Sandora’s latest company is storage company named Doorage — rhymes with “storage.” The company offers secure storage because items are picked up and delivered by Doorage staff. Customers don’t access the secure warehouses with this door-to-door and back again service.

Flashback: The 42-year-old’s first company was Sandona Holiday Decorations, where he bought wreaths and poinsettias at wholesale prices and sold them around his Palatine neighborhood during Christmastime. He made around $5,000.

“I was a Boy Scout, and they had the same idea to have us sell these products”” said Sandona, who now lives in Chicago’s Ravenswood Manor neighborhood. “I figured that I could do it better and do it myself.”

Sandona has taken that mantra with the numerous companies he’s founded and grown in the 27 years since, including his latest venture, Doorage Storage Solutions, which just celebrated its one-year anniversary, serves Chicago and a 30-mile suburban radius, and is expanding to Milwaukee and Madison, Wisconsin in March. The full-service storage company, which has never lost an item in storage and stores owners’ belongings in numerous 100,000-cubic-unit, Amazon-esque facilities, features several key components, including:

Owners never having to leave their home to store belongings.

Doorage employees will pick up belongings and box them as well if customers request it. Doorage also will bring packing crates to customers’ homes.

Doorage charges by exact cubic volume consumed, instead of charging for a certain-sized storage rooms that usually aren’t filled completely.

Customers can request specific items like a painting to be returned by Doorage employees by utilizing a user interface that shows every item in storage.

Price for customers will never increase as long as they are storing the belongings.

“I love looking at true problems, analyzing other companies’ downfalls, all their negative reviews, and then building a business around those failures, and that’s what we’ve done with Doorage, Sandona said. “We figured out all the others’ failure points, and we built a business around fixing all those problems.”

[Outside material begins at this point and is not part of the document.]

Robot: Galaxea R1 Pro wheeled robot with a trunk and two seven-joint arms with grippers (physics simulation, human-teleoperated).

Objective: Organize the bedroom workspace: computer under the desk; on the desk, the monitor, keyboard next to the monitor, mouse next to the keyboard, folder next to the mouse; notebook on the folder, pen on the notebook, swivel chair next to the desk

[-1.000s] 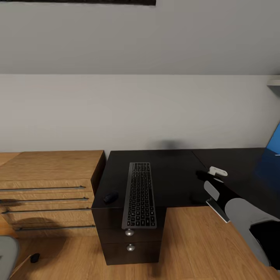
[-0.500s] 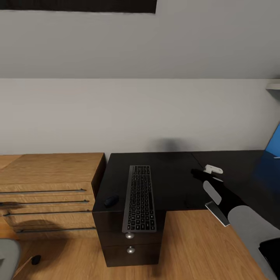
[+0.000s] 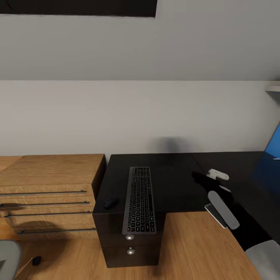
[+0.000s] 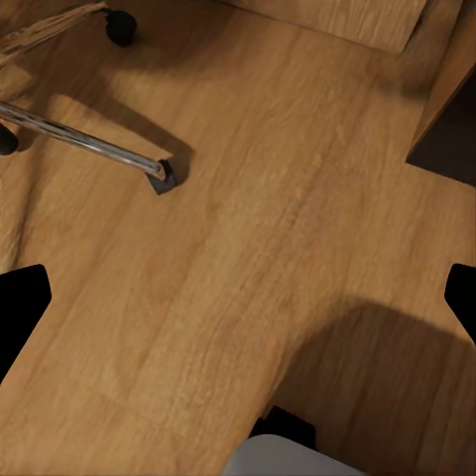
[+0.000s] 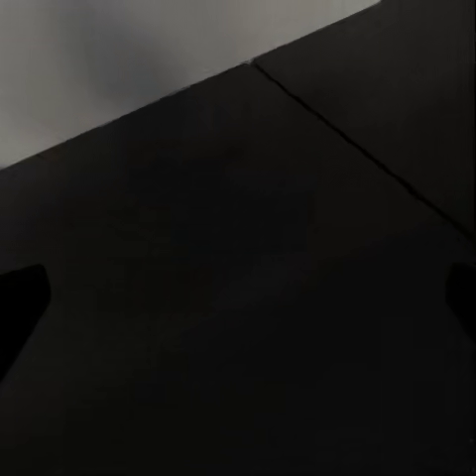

Sandona has been focusing Doorage’s efforts on the college housing market, especially for students who want to store their belongings over the summer, in addition to business and home storage consumers. Doorage serves hundreds of students at Northwestern, University of Illinois at Chicago, DePaul, Loyola, University of Chicago and the University Center near Columbia College Chicago.

“Students are huge for our business,” Sandona said. “We take the whole headache of moving out over the summer and moving those belongings back in the fall, so the students never have to bring those belongings home.”

Sandona dealt with similar headaches when he was a student at Northeastern Illinois University, where he also worked several full-time jobs and owned a handyman business he said earned him about $30,000 a year. It also allowed Sandona – who grew up in a blue-collar home and didn’t own a pair of Nikes until he was 12 years old – to buy a new Chevrolet Silverado and 25-foot Bayliner Cabin Cruiser boat upon graduation.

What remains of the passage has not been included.